If Terrence Malick were to make a film about Jihad, the result would look something like this.
Timbuktu is like a flowing fountain of dreamy images and moments, all reflecting in equal measure the horror and absurdities of life under Sharia law. Based on a short-lived, poorly organized Islamist rebellion in the nation of Mali in 2012, the film casts the notion of terrorist groups, usually lumped together as a monolithic force in Western media, as an ad hoc assortment of undefined factions, often working at cross purposes and contradictory goals. Their one constant appears to be an abiding love of pickup trucks and open carry, eerily reminiscent of the American good ol’ boys who feel the need to tote their beloved rifles along to the grocery store.
Writer/director Abderrahmane Sissako, a Mauritanian national who studied filmmaking in Moscow and has lived most of his adult life in Paris, brings a unique sensibility to the project; his languid, existential style contrasting sharply with viewer expectations. Sissako creates a confused but delicate aura with imagery cued from the blinding African sun and dry, dusty breezes.
Timbuktu’s narrative structure generally juggles three or four stories at once, with some storylines running the course of the film while other subplots simply wither after minimal development. Experiencing the film often feels like an immersion in a sublime poetic swirl; dizzying and perilous yet strangely blissful.

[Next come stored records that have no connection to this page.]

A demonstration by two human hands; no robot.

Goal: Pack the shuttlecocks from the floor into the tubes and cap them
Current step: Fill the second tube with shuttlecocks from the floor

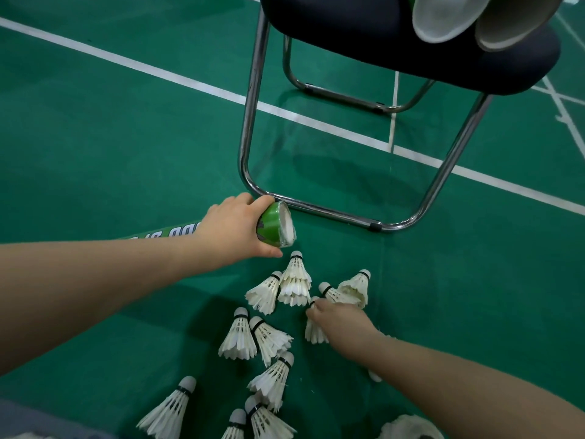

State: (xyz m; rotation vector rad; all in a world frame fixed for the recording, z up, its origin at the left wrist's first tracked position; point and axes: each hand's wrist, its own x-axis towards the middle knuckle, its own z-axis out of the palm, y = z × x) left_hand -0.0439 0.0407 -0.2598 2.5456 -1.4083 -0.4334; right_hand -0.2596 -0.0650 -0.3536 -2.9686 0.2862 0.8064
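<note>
My left hand (234,228) grips a green tube (274,224) near its open end, which points right and lies low over the floor. Several white feather shuttlecocks lie scattered on the green floor below it, among them a nested stack (295,280) and a pair (250,337). My right hand (340,321) reaches down among them with its fingers closed around one shuttlecock (315,334), whose feathers stick out under the palm. More shuttlecocks (172,410) lie near the bottom edge.
A dark chair (411,52) with chrome legs (250,122) stands just beyond the tube. On its seat lie two more tubes (449,17) with open ends toward me. White court lines (158,71) cross the floor.
</note>
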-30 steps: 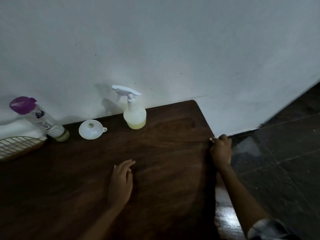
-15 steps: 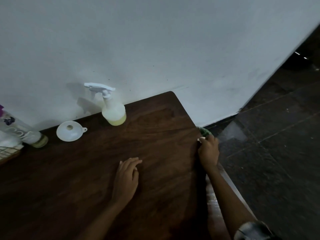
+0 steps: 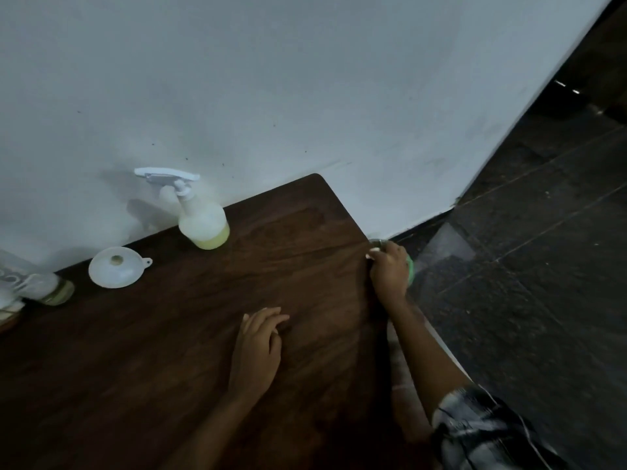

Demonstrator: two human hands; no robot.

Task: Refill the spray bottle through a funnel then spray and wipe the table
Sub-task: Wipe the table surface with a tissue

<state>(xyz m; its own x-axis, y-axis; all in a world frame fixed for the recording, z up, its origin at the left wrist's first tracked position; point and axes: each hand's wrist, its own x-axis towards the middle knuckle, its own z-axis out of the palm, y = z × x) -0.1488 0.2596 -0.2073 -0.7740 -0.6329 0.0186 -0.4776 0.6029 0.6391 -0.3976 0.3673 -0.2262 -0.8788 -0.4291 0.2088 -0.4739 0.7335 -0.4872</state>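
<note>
Head camera looks down at one dark brown wooden table (image 3: pixel 169 351) pushed against a white wall (image 3: pixel 305 79). One spray bottle (image 3: pixel 200 218) stands upright at the back of the table, near the wall, with a little yellow liquid at its bottom and its white trigger top on. One white funnel (image 3: pixel 115 271) lies on the table to the left of the spray bottle, wide side down, not touching it. One more bottle (image 3: pixel 47 288) lies tipped at the far left edge, partly cut off from view. Two hands show. The left hand (image 3: pixel 258 351) lies flat on the table with its fingers together, holding nothing. The right hand (image 3: pixel 390 269) is at the right edge of the table, its grip closed around something green (image 3: pixel 411 269) that is mostly hidden; I cannot tell what it is. One checked sleeve (image 3: pixel 485 432) shows on the right arm. A dark tiled floor (image 3: pixel 526 300) lies to the right.
</note>
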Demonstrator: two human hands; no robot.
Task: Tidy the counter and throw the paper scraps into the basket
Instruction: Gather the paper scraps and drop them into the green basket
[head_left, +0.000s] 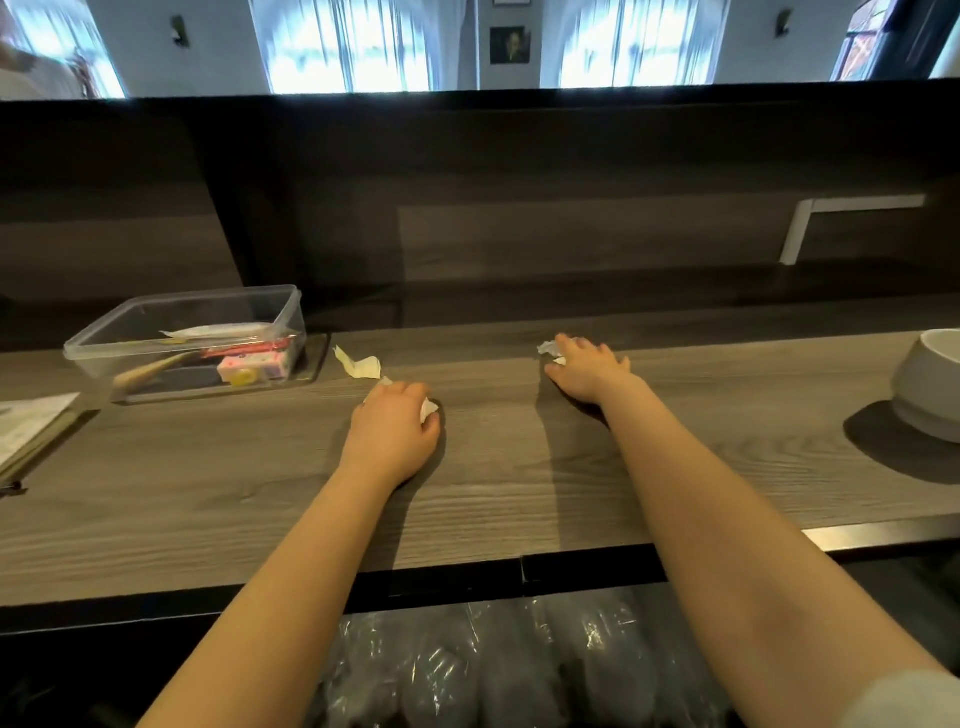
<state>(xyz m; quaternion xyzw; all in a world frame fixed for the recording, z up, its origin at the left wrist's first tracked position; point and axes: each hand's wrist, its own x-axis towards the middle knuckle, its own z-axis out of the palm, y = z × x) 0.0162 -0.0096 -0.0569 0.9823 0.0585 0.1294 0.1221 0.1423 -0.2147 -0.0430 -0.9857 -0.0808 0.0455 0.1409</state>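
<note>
Paper scraps (361, 364) lie on the counter (208, 493). Both arms reach out straight. The left hand (397, 423) curls its fingers around a white scrap (428, 410). The right hand (589, 374) lies farther away, fingers spread flat on two small scraps (547, 348).

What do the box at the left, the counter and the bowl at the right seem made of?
Box: clear glossy plastic; its contents show through. Counter: grey wood or laminate, matte, with visible grain lines. Bowl: perhaps ceramic, matte off-white, thick-walled.
</note>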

The featured tale is the story of Kidane (Ibrahim Ahmed), a nomadic cattle herder who lives with his family in a tent the size of a one bedroom apartment. Kind hearted and gentle, Kidane’s happy and simple life is disrupted one day when his long running dispute with a local fisherman (Amadou Haidara) turns deadly. While he faces the swift, cruel and certain punishment of the town’s fundamentalist occupiers, Sissako turns his lens to the daily routine Kidane’s captors, and reveals both their soft underbellies and harsh mercilessness. In a stunning scene, a couple accused of adultery is publicly stoned in a manner that’s ingeniously sadistic, while a high ranking terrorist (Abel Jafri in a brilliant performance) secretly indulges his forbidden passion for interpretive dance, Marlboros and MILFs.
The film’s most inventive and intriguing character is a woman known as La chanteuse (Fatoumata Diawara), a voodoo practitioner who preposterously claims to have been hurled into town by the Haitian earthquake. She lives in bold defiance of Sharia’s repressive strictures, exuding sexuality and mystical chutzpah as she confronts the befuddled terrorists who placidly watch in awe. The rebels seem to have decided that she is simply too crazy to mess with, but the character is Sissako’s clever way of implying that empowered feminism may ultimately be the undoing of militant Islam. It is a faint and subtle catharsis, but it serves as a foreshadowing of the historical record.
In 2013, the French army moved into this region of Mali and successfully flushed out the terrorist factions, encountering only minor resistance along the way. While the film ends well before these events with the Islamists fully in charge, there is a sense that their grip is fleeting and tenuous, enforced only by savage tactics that even some of the rebel rank and file find distasteful. Despite its contemplative nature,
Timbuktu never shies away from showing the atrocities of jihad. In its coolly abstract manner, the film condemns barbarism more effectively than the thousands of breathless news reports that bombard us daily. In Sissako’s view, no amount of bombs or solders will ever alter or eradicate the destructive course of radical Islam. That will only happen when Muslims - the most profoundly effected victims - decide to reject the ideology. Timbuktu's connective tissue shows some of the weak spots in terrorism's armor and the film offers a few glimmers of hope that the process may have already begun.
4 comments:
Have you ever seen a Korean movie called "Masquerade"? If not, give it a go.
Great poster. Once met this film maker at a festival. He was a promising talent at the time, and now he made this urgent new film. Added it to my must-see list.
Ah, the old moral equivalence meme. I've never seen a good old boy carry a rifle into a grocery store. They don't keep them in their pickups either.
But the movie looks interesting. I wouldn't count too much on feminism in that it takes a functioning economy to launch, usually. It worked a little bit in India and Mexico.
73V: We've had quite a few incidents of heavily armed grocery shopping.